▸ Try it
Each line from the start of the listing below through the line containing "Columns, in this" should be reproduced exactly, with no others.

<<<<

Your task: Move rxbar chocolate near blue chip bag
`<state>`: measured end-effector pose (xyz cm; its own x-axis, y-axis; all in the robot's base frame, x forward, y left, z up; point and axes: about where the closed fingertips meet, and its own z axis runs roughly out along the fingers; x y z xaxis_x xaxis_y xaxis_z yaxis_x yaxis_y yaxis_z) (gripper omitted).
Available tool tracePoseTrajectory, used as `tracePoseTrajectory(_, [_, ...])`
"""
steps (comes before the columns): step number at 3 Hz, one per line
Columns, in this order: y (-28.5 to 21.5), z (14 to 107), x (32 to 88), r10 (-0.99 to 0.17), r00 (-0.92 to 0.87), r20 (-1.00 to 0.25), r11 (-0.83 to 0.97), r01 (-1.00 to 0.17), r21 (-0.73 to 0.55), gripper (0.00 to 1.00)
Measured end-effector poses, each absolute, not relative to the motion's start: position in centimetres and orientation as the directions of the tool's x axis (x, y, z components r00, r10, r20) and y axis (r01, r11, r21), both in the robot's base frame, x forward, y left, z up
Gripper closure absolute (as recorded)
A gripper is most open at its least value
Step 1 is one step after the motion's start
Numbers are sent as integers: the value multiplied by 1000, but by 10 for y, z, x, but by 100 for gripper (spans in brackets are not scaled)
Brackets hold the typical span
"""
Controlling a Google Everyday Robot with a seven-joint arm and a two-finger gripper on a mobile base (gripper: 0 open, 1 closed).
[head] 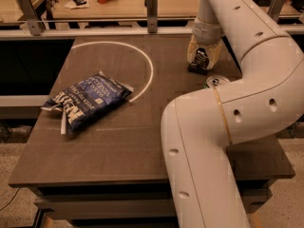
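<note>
The rxbar chocolate [196,69] shows as a small black wrapper on the far right part of the table [118,146]. My gripper [202,62] is lowered right over it, at table height, and hides most of the bar. The blue chip bag [88,101] lies crinkled on the left side of the table, far from the bar and the gripper.
The top of a green soda can [217,81] shows just in front of the gripper, partly hidden by my arm [247,89]. A white arc [151,70] is marked on the tabletop. A metal rail [95,31] runs along the far edge.
</note>
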<state>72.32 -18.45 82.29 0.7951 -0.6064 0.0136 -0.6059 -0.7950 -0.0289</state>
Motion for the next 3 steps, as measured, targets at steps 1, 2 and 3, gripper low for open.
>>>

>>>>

▸ Solution for this task
Your task: Move rxbar chocolate near blue chip bag
`<state>`: measured end-effector pose (xyz cm; its own x-axis, y-axis; all in the robot's base frame, x forward, y left, z up; point and axes: about where the closed fingertips meet, and its own z axis runs roughly out along the fingers; x y z xaxis_x xaxis_y xaxis_z yaxis_x yaxis_y yaxis_z) (gripper omitted).
Available tool tracePoseTrajectory, used as `tracePoseTrajectory(_, [_, ...])`
"""
steps (comes before the columns): step number at 3 Hz, one per line
Columns, in this order: y (-28.5 to 21.5), z (14 to 107), x (32 to 88), r10 (-0.99 to 0.17), r00 (-0.92 to 0.87), r20 (-1.00 to 0.25), r11 (-0.83 to 0.97), r01 (-1.00 to 0.17), r21 (-0.73 to 0.55), gripper (0.00 to 1.00)

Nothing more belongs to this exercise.